Credit Suisse profite du rebond de sa BFI mais décroche en fixed income

Le groupe a doublé le résultat de sa banque d’investissement au deuxième trimestre, alors qu’il recule en gestion d’actifs et banque privée
Amélie Laurin

Credit Suisse peut dire merci à sa banque d’investissement. La deuxième banque helvétique a publié hier un bénéfice trimestriel à 1,045 milliard de francs suisses (1,17 milliard d’euros), en hausse de 32,6% sur un an.

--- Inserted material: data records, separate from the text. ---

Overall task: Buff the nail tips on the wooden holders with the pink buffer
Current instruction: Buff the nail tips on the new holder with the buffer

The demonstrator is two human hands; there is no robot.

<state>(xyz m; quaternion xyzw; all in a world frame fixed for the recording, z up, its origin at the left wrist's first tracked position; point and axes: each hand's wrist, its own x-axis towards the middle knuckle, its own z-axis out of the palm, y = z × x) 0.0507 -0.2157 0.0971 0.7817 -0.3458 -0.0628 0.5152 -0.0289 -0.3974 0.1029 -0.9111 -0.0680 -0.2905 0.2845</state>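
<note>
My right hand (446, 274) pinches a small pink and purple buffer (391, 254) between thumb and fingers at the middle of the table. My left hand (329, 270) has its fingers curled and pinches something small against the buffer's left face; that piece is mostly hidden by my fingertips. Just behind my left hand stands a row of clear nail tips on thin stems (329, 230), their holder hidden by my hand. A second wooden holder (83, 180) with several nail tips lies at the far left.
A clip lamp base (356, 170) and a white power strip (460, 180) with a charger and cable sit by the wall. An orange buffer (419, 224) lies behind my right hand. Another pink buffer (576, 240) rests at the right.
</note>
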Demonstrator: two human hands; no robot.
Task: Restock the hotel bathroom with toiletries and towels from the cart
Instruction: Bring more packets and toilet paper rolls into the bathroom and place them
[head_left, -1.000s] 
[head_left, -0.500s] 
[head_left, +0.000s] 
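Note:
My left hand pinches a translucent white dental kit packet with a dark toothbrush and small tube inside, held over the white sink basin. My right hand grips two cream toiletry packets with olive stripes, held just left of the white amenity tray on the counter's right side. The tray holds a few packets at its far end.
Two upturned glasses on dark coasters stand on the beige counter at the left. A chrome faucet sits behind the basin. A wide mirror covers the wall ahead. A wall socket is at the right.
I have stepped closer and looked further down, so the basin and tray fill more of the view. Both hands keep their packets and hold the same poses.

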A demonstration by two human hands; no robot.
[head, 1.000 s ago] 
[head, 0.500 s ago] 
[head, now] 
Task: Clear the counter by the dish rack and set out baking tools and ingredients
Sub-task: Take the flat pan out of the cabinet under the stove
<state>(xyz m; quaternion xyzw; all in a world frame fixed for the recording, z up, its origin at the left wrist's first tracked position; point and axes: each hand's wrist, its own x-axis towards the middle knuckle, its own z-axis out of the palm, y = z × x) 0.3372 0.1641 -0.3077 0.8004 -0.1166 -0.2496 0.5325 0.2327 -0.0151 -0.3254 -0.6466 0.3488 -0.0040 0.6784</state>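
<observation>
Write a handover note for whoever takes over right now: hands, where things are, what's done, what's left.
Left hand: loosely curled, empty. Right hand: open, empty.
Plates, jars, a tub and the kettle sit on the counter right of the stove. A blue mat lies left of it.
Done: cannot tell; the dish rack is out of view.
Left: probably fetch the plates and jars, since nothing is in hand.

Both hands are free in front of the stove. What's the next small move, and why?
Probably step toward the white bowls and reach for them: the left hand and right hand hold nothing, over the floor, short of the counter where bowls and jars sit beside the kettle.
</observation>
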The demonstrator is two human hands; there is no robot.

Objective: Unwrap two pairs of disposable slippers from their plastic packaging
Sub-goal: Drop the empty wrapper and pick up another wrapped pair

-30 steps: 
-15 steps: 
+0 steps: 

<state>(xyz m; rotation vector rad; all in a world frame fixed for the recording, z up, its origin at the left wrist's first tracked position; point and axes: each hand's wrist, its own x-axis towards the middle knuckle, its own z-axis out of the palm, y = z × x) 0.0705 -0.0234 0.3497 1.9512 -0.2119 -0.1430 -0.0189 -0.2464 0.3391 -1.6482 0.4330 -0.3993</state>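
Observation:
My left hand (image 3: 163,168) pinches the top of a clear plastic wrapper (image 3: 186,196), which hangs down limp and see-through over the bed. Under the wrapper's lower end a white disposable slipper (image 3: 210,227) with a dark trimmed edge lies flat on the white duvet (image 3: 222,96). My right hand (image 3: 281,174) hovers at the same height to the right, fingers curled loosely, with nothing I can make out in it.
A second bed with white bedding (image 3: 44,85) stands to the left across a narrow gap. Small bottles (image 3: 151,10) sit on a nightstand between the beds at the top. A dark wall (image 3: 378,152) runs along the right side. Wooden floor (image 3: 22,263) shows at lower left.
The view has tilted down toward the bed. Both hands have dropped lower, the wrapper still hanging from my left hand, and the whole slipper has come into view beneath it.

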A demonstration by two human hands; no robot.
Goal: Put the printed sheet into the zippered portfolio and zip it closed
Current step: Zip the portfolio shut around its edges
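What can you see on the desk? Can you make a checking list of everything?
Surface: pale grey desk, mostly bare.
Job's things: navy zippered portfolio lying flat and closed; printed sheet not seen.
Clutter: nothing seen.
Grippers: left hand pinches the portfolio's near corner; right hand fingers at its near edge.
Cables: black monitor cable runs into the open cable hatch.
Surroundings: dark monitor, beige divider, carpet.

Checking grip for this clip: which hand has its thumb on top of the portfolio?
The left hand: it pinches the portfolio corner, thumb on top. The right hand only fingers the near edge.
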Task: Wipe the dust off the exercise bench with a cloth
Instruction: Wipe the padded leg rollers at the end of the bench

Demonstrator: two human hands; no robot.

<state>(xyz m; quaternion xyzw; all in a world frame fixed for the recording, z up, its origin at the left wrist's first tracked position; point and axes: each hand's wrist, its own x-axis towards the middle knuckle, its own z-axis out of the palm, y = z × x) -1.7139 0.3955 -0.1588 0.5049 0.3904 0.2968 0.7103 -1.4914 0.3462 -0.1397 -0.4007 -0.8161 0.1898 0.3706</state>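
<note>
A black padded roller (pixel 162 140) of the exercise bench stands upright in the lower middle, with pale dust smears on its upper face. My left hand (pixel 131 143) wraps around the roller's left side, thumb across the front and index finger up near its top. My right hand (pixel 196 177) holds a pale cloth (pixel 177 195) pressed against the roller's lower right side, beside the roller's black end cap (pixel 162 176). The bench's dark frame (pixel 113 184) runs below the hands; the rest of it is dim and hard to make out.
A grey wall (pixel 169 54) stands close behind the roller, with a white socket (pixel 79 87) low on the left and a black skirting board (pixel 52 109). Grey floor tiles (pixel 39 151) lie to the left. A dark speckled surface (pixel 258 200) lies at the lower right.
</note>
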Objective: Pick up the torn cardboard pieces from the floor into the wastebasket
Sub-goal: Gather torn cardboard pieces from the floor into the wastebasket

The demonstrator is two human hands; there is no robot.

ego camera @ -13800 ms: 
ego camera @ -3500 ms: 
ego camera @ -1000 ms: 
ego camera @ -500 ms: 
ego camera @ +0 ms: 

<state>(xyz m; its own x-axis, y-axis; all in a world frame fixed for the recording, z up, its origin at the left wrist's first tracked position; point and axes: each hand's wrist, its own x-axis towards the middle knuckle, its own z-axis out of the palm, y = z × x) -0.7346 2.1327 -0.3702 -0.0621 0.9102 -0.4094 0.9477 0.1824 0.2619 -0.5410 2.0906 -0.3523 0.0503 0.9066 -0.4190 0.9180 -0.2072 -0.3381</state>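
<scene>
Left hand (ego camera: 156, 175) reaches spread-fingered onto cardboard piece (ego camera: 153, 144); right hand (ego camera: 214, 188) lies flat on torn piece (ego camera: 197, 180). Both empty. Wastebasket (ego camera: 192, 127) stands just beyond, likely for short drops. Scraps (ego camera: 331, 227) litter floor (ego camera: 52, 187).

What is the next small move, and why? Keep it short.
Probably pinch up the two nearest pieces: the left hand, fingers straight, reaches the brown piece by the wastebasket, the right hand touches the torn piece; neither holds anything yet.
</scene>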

Son activité est tirée par la BFI dont le résultat avant impôt a plus que doublé, passant de 314 millions au deuxième trimestre 2012 à 754 millions de francs à fin juin. L’autre pilier du groupe, qui regroupe principalement la banque privée et la gestion d’actifs, accuse en revanche un repli de 6%, à 917 millions, en raison d’une charge liée au traité suisso-britannique visant à régulariser les avoirs de clients non déclarés. De 100 millions de francs, elle est égale à celle d’UBS.

Les revenus de Credit Suisse en banque d’investissement ont progressé de 24 % sur un an, un chiffre égal à la moyenne des banques américaines, selon les données compilées par Bloomberg. La banque suisse a bénéficié du rebond du courtage actions (+24) et des métiers de fusions-acquisitions et marchés primaires (+45%).

Si le fixed income (taux et change) a progressé de 13% sur un an, après un deuxième trimestre 2012 marqué par les tensions dans la zone euro, il a chuté de 38% de fin mars à fin juin, contre une baisse de 23% seulement chez les américaines. «Nous sommes un peu déçus par les revenus du fixed income, les deuxièmes moins bons de l’industrie à ce jour et les pires en termes de recul d’un trimestre à l’autre, écrivent les analystes de JPMorgan.

Credit Suisse impute sa contre-performance à une moindre activité clients dans les taux et sur les marchés émergents, chahutés par un environnement volatil. Le trimestre a été marqué par les craintes d’une baisse des rachats d’actifs de la Réserve fédérale américaine. Pour autant, «à plus long terme, la transition vers des taux plus élevés profitera à notre activité, tant dans la banque privée et la gestion de fortune que dans la banque d’investissement», espère Brady Dougan, directeur général.

En banque privée, le groupe se trouve face à des échéances importantes. Il a confirmé avoir transmis aux autorités américaines des données sur ses clients soupçonnés de fraude fiscale, mais ne se prononce pas sur ses chances de parvenir, au second semestre, à un accord clôturant les poursuites à son égard. La division devra aussi contribuer au plan d’économies du groupe en abandonnant certains marchés. Ses activités en Allemagne sont par exemple sur la sellette.